• Exercise goal
Retype the whole listing below exactly, keeping every picture out of it.

• Data below
※

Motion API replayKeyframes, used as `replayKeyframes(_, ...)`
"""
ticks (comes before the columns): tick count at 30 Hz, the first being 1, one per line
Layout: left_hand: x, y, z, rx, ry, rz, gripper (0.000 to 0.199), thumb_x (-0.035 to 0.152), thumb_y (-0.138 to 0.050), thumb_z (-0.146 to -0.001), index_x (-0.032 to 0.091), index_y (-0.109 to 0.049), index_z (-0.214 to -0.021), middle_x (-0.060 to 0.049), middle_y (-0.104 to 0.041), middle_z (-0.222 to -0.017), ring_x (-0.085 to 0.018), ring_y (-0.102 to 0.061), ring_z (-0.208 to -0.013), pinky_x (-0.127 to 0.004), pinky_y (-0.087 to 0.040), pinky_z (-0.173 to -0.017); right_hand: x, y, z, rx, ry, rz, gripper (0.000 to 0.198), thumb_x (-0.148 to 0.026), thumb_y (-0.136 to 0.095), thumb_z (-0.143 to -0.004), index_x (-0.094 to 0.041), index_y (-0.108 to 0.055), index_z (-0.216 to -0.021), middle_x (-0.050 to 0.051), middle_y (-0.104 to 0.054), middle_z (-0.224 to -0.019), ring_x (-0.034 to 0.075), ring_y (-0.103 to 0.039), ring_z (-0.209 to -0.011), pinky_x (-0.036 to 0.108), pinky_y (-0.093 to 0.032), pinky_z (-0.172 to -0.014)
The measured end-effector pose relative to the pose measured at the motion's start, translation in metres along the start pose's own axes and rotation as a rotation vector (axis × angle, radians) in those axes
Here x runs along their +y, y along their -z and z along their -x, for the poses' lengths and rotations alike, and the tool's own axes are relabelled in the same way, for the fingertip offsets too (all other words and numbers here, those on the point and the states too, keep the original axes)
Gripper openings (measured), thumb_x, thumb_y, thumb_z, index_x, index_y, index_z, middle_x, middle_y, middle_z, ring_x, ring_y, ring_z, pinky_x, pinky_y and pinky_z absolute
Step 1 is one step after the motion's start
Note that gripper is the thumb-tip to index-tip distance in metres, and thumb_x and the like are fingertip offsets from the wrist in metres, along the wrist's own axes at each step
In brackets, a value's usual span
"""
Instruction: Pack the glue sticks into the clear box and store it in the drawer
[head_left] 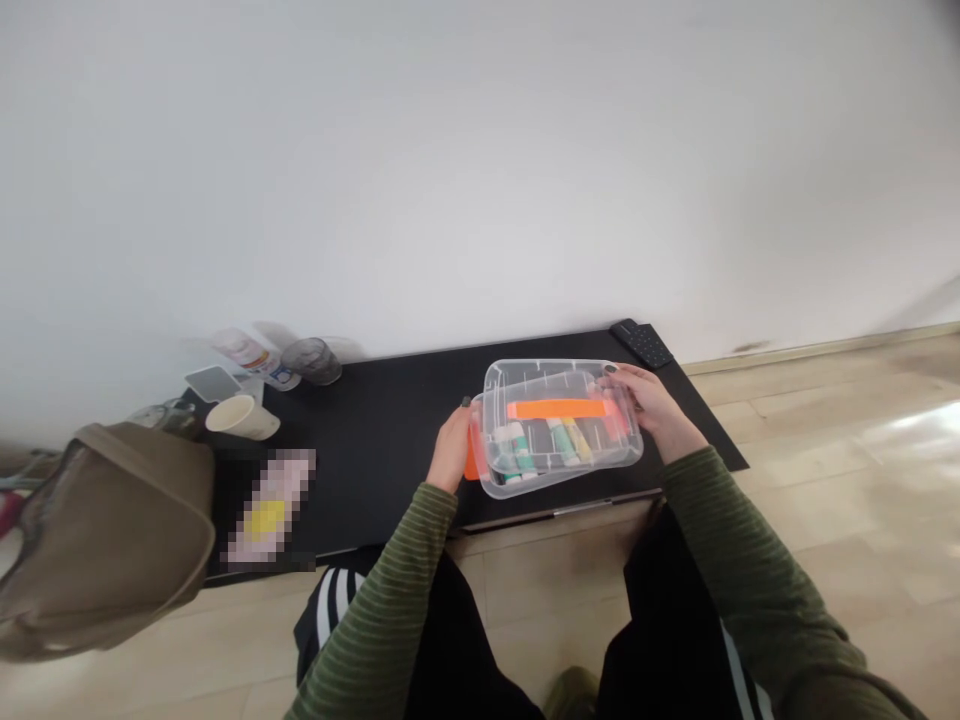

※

• Your response
Motion API replayKeyframes, used as `replayKeyframes(_, ...)`
"""
ticks (comes before the columns): tick count at 30 Hz, the first being 1, one per line
Layout: left_hand: x, y, z, rx, ry, rz, gripper (0.000 to 0.199), thumb_x (-0.035 to 0.152), thumb_y (-0.138 to 0.050), thumb_z (-0.146 to -0.001), index_x (-0.032 to 0.091), index_y (-0.109 to 0.049), index_z (-0.214 to -0.021), middle_x (-0.060 to 0.049), middle_y (-0.104 to 0.041), middle_z (-0.222 to -0.017), ring_x (-0.085 to 0.018), ring_y (-0.102 to 0.061), ring_z (-0.208 to -0.013), pinky_x (-0.127 to 0.004), pinky_y (-0.087 to 0.040), pinky_z (-0.173 to -0.017); right_hand: x, y, z, rx, ry, rz, gripper (0.000 to 0.198), thumb_x (-0.148 to 0.026), thumb_y (-0.136 to 0.095), thumb_z (-0.143 to -0.004), index_x (-0.094 to 0.041), index_y (-0.108 to 0.055), index_z (-0.216 to -0.021), middle_x (-0.050 to 0.051), middle_y (-0.104 to 0.054), middle_z (-0.224 to -0.019), ring_x (-0.034 to 0.075), ring_y (-0.103 to 0.039), ring_z (-0.209 to -0.011), pinky_x (-0.036 to 0.108), pinky_y (-0.093 to 0.032), pinky_z (-0.172 to -0.014)
The measured end-effector pose relative to the pose measured at the motion's start, translation in metres along the start pose's own axes and rotation as a rotation vector (axis × angle, radians) in those axes
Here x runs along their +y, y along their -z and z along their -x, for the poses' lengths and rotations alike, and the tool's own axes are relabelled in the same way, for the fingertip offsets too (all other words and numbers here, those on the point and the states too, keep the original axes)
Gripper openings (measured), thumb_x, thumb_y, thumb_z, index_x, index_y, index_z, middle_x, middle_y, middle_z, ring_x, ring_y, ring_z, pinky_x, pinky_y and pinky_z absolute
Step 1 is one step after the motion's start
Note that gripper is the thumb-tip to index-tip distance in metres, and thumb_x and the like are fingertip offsets from the wrist in metres, along the wrist's own axes at each step
In brackets, a value's usual span
"""
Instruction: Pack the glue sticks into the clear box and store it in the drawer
[head_left] 

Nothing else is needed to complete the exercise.